Munich Neuroscience Calendar

Event:

20.04.2015, 18:00 Bernstein Center for Computational Neuroscience

Event Type: Talk
Speaker: Szabolcs Káli
Institute: Department of Cellular and Network Neurobiology, Hungarian Academy of Sciences, Budapest, Hungary

Title: Mechanisms of sharp wave-ripple generation and autonomous replay in a hippocampal network model

Location:
LMU Biocenter, Room B01.019
Großhaderner Str. 2
82152 Martinsried

Host: Andreas Herz
Host Email: herz@bccn-munich.de
Abstract:
Sharp wave-ripples (SWRs) are transient bursts of population activity generated in “off-line” states of the hippocampus. During SWRs, neuronal populations “replay” activity patterns observed during theta-gamma activity in the exploring animal. Our novel hippocampal slice preparation generates SWRs spontaneously, and this has allowed the characterization of the firing behavior and synaptic inputs of various cell types during SWR activity, as well as the direct measurement of the underlying cellular and synaptic parameters. We applied our recently developed software tool to systematically fit simplified models to these data, and built a large-scale model of the CA3 network. Then, using a combination of tools from physiology, pharmacology, optogenetics, and computer simulations, we investigated the mechanisms shaping in vitro SWRs. Our results suggest that the initiation of SWRs is governed by a combination of stochastic and refractory mechanisms, and requires the near-simultaneous activation of a critical number of pyramidal neurons. We also find that sharp wave-associated ripple oscillations in CA3 are generated by reciprocally connected parvalbumin-containing perisomatic interneurons when these cells are driven to fire at high frequencies.
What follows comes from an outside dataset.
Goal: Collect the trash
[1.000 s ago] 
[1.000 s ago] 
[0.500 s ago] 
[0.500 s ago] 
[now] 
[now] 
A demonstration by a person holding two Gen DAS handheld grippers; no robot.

Importantly, models in which the efficacies of recurrent excitatory connections were uniform or varied randomly could not reproduce all of the experimentally measured characteristics of SWRs such as the low average firing rates of pyramidal cells. When we used spike-timing-dependent plasticity with simulated place cell activity during exploration to set up the strength of recurrent synapses, the model network produced spontaneous SWRs during which learned place cell sequences were replayed on a faster time scale, and the level of activity was also physiological. We then manipulated the synaptic weight matrix in various ways to reveal which aspects of its structure are critical in determining the stability of global activity levels, the emergence of coherent fast oscillations, and the generation of activity sequences. We concluded that the detailed structure of weights, as established during learning, is not only essential for the expression of meaningful neural representations, but is also a major determinant of population-level dynamics, and is, in particular, critical in producing the experimentally measured characteristics of SWRs.